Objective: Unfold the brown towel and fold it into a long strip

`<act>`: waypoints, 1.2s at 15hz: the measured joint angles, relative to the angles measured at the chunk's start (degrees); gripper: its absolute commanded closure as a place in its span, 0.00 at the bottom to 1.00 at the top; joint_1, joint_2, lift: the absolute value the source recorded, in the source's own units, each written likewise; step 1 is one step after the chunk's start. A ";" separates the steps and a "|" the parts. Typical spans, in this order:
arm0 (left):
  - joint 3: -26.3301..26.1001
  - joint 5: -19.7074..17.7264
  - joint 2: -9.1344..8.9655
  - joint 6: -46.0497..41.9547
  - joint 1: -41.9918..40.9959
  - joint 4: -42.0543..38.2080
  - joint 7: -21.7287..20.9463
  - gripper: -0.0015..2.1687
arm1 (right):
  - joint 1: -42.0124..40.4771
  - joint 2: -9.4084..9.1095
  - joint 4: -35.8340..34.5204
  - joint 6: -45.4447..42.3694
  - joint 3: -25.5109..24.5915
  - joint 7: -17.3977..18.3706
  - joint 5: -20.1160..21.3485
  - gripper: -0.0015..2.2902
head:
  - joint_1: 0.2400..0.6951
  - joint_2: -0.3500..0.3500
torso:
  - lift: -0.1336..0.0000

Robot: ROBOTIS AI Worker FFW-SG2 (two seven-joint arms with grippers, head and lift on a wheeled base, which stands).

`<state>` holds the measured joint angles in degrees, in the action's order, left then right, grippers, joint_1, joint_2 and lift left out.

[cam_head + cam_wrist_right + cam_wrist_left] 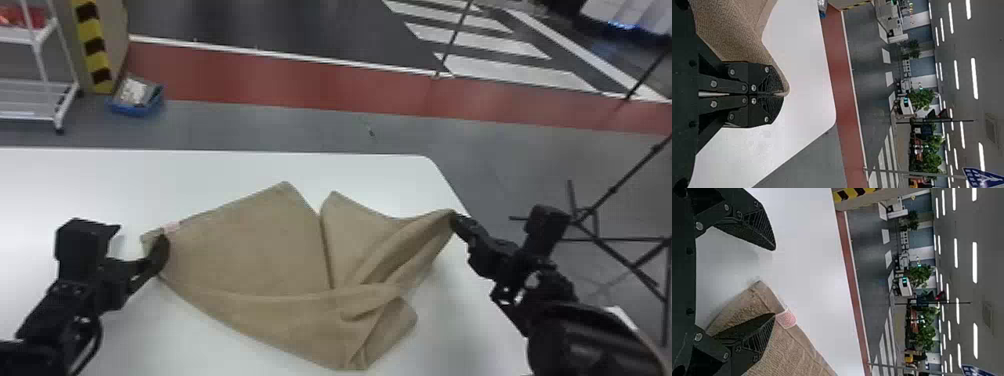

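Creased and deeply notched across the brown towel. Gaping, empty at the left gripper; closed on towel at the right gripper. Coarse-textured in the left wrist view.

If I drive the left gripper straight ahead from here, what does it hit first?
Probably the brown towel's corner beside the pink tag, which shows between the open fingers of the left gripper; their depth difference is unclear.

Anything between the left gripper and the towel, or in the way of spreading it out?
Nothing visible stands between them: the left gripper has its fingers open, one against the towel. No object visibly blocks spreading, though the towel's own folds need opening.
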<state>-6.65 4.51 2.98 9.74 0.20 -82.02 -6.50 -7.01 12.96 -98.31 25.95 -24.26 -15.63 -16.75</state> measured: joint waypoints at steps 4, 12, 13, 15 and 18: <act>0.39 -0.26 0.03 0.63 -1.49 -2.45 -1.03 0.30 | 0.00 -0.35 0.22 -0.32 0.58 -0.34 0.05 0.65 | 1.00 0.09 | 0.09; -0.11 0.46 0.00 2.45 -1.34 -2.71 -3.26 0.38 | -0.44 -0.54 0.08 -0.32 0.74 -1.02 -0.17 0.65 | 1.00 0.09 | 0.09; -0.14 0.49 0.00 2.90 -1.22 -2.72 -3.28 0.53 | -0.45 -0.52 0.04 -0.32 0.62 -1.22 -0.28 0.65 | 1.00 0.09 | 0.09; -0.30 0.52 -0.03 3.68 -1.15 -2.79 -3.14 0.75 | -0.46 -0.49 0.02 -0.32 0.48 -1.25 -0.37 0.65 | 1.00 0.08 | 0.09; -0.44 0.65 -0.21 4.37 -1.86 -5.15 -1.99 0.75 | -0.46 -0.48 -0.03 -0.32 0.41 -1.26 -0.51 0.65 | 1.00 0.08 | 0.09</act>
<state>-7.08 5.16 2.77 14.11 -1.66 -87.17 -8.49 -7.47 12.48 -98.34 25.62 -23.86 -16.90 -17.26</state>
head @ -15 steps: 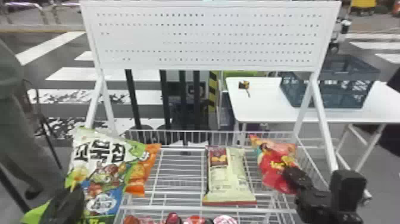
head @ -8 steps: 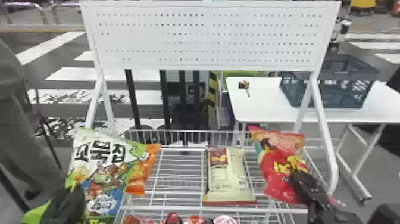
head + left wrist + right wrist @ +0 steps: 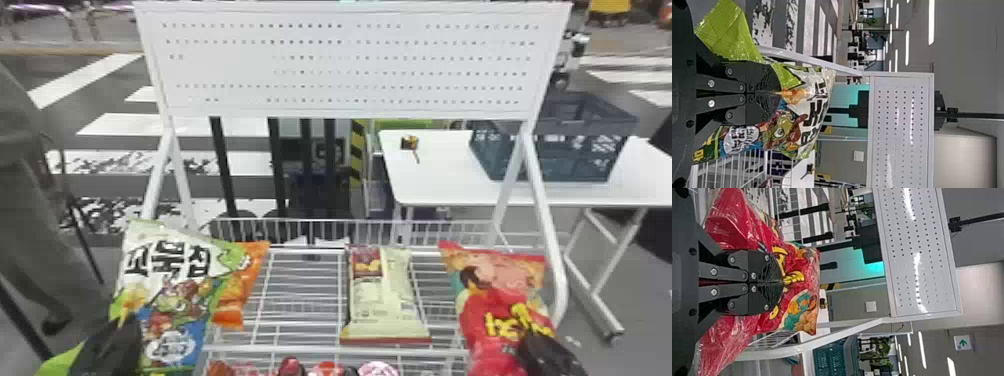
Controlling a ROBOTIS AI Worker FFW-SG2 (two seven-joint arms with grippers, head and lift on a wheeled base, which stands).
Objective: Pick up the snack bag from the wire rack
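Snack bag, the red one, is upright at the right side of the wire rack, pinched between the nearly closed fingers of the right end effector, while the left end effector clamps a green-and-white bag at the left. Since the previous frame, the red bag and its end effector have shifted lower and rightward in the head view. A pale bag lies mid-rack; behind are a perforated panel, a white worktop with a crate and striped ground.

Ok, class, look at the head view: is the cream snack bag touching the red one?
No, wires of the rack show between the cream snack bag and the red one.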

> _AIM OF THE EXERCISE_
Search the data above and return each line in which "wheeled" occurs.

> _EXERCISE RESPONSE_
Robot: ROBOTIS AI Worker FFW-SG2 (two seven-joint arms with grippers, head and lift on a wheeled base, which stands).
Controlling a ROBOTIS AI Worker FFW-SG2 (two seven-joint arms with grippers, head and lift on a wheeled base, which stands).

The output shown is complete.